Contou-nos um fiscal da prefeitura que, atrasado para seus compromissos ainda precisava passar em uma agencia do banco Itaú Unibanco e naquele dia em especial o banco estava lotado. Olhando em volta, não visualizou o emissor de senhas e saiu procurando por ela.
Achou-a como falou, quase que escondida num cantinho do banco. Retirou sua senha e para confirmar o que já falamos, começaram aparecer funcionários de dentro do banco para cumprir o tempo de espera e de propósito, escondeu sua senha para ver a agilidade no atendimento. Um funcionário procurava a senha para verificar o cumprimento da lei
Verdadeiramente o fiscal foi atendido antes dos 15 minutos e beneficiou todos os que já esperavam por mais de meia hora na fila.
O impasse foi resolvido com facilidade. Difícil é fazer a população entender que pode ajudar na manutenção de nossos empregos. Mais que difícil é convencer os gerentes que precisam brigar por mais vagas de trabalho. Impossível é abrir os olhos do governo federal, que pode cobrar os banqueiros a cumprirem seu papel social, atendendo as necessidades da população sem cobrança de juros absurdos e gerar emprego, dando oportunidade aos jovens e valorizando a experiência dos mais velhos.

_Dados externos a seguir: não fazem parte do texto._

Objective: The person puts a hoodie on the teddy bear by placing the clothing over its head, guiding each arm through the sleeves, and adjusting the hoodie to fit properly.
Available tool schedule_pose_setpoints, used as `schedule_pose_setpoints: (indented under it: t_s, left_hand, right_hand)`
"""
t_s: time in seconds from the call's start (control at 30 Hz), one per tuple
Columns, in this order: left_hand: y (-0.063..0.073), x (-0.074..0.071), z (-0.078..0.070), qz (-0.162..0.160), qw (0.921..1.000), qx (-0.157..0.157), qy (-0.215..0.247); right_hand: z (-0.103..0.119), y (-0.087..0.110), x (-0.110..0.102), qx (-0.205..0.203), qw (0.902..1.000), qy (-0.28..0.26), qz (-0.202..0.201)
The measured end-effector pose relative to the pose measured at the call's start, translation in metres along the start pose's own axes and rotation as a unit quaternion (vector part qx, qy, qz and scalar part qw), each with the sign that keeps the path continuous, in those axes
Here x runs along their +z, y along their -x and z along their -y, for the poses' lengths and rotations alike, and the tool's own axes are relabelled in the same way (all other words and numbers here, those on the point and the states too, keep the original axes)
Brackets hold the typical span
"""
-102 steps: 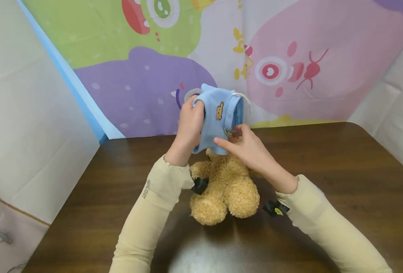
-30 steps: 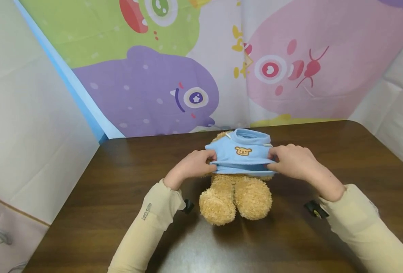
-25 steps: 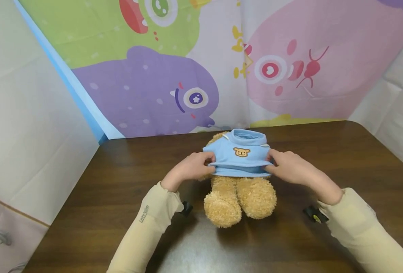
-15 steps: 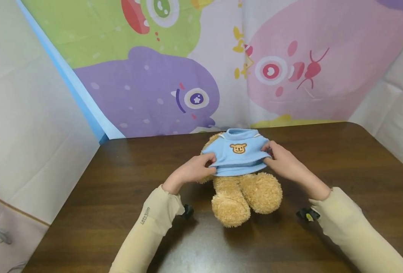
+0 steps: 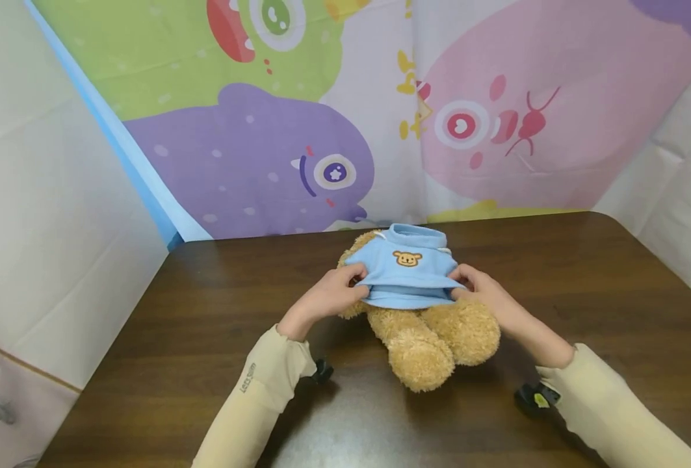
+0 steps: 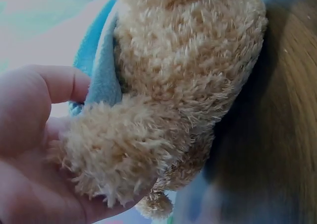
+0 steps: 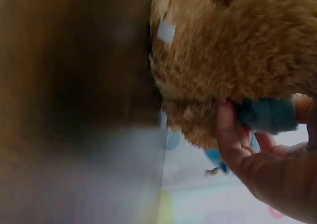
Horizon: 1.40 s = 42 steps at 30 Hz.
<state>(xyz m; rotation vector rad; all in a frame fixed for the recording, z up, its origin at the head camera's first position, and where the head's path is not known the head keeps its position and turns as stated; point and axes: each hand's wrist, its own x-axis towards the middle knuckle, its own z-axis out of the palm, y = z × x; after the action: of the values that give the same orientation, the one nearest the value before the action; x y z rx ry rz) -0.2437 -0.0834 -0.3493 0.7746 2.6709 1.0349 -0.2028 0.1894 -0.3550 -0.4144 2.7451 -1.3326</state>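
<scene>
A light blue toy shirt (image 5: 409, 270) with a bear-face patch lies over the upper body of a tan plush toy (image 5: 421, 361). The shirt hides the toy's head. My left hand (image 5: 330, 292) pinches the hem at its left side. In the left wrist view, a furry paw (image 6: 119, 149) lies against the palm of that hand, and the cloth edge (image 6: 104, 65) is between thumb and finger. My right hand (image 5: 488, 296) pinches the hem's right side, partly behind the toy's leg. In the right wrist view, blue cloth (image 7: 270, 115) sits between the right hand's fingers (image 7: 230, 135).
The toy rests on a dark brown wooden table (image 5: 205, 338). Behind the table hangs a cartoon-print cloth (image 5: 275, 149), with pale panels (image 5: 58, 195) at the sides. A black camera mount (image 5: 535, 398) sits at the right wrist.
From being held up in the air, the shirt has come down over the toy, both hands now at its hem. Lately the toy's legs have swung to the right.
</scene>
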Motion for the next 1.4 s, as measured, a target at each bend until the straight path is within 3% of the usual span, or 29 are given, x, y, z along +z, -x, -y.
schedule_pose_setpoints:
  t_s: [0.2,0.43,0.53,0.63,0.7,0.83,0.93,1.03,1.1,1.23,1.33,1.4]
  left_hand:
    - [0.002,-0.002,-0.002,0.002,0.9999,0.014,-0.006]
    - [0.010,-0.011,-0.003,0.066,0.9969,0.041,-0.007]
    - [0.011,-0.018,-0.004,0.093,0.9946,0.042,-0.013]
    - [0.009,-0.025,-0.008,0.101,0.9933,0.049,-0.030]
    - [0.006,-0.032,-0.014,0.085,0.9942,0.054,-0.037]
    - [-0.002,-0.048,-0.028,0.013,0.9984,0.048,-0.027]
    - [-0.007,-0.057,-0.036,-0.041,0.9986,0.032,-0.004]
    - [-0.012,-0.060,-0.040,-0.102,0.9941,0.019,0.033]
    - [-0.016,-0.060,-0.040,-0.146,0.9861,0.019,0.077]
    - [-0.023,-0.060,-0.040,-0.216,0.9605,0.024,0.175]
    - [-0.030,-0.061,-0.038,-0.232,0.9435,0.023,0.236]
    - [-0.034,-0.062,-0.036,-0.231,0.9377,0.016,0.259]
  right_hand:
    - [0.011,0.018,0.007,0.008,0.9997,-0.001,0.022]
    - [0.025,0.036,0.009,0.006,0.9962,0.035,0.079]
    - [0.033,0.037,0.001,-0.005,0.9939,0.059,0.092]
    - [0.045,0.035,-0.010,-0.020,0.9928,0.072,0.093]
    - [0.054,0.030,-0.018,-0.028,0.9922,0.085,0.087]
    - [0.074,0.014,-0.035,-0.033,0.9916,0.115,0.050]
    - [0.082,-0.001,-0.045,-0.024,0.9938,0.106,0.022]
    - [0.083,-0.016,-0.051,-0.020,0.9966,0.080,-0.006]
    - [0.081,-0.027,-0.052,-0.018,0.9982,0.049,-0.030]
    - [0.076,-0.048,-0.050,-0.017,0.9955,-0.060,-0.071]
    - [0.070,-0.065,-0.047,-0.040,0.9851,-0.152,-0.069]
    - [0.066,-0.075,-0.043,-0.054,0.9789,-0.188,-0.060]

DIVISORIAS DE FAZ DE CONTA

Divulgamos em nosso site as notificações e multas que já começaram ser aplicadas pelo setor de fiscalização da Prefeitura de Sorocaba e até onde pudemos acompanhar, ainda foram visitadas as agências desprovidas do equipamento, o que afrontava a lei municipal.
Logo as notificações e multas serão aplicadas nos bancos que fazem de conta que respeitam a lei, colocando um tipo de biombo entre a fila e os caixas, permitindo visão das transações de qualquer ponto interno da agência, menos dos que estiverem em pé “exatamente atrás do biombo”.
Para piorar, o primeiro cliente a ser atendido fica ao lado do “biombo” esperando ser “chamado visualmente”, o que desrespeita outra lei que é a emissão da senha de chegada, que provoca outro desrespeito “falta do visor das senhas”, que na seqüência desrespeita o tempo de espera nas filas dos bancos.
Teremos na próxima semana uma reunião com o chefe das fiscalizações em Sorocaba e colocaremos a disposição deles, nossa experiência diária de apontar quais são os bancos mais problemáticos e os que fazem de conta que estão cumprindo as leis da cidade.

SECRETARIA DE SEGURANÇA PUBLICA INFORMA QUEDA DE CRIMINALIDADE EM SOROCABA

Matéria do jornal Bom dia, destacou que a “criminalidade está em alta na região de Sorocaba”, contrariando informações da Secretaria de Segurança Publica que afirma queda na criminalidade.
Em minha visão e contando com a colaboração dos bancos infratores da lei das divisórias, os crimes estão em alta e acontecendo diariamente.
Um cliente assaltado na saída da agência bancaria procurou por policiais para elaborar um BO e foi informado que aquele era o terceiro crime conhecido como “saidinha de banco” naquele mesmo dia, no entorno do mesmo banco. Para nossa surpresa, nenhum dos três foi divulgado nos jornais locais.
Explicação da policia, os assaltos não são separados como em saída de banco ou nas ruas, são simplesmente relatados como assaltos.
De qualquer maneira, temos uma excelente ferramenta no combate aos assaltos na saída dos bancos, mas os banqueiros preferem gastar dinheiro na contratação de advogados, do que providenciar o dispositivo, que é barato, da tranqüilidade para clientes e bancários, reduzindo por conseqüência a criminalidade na cidade.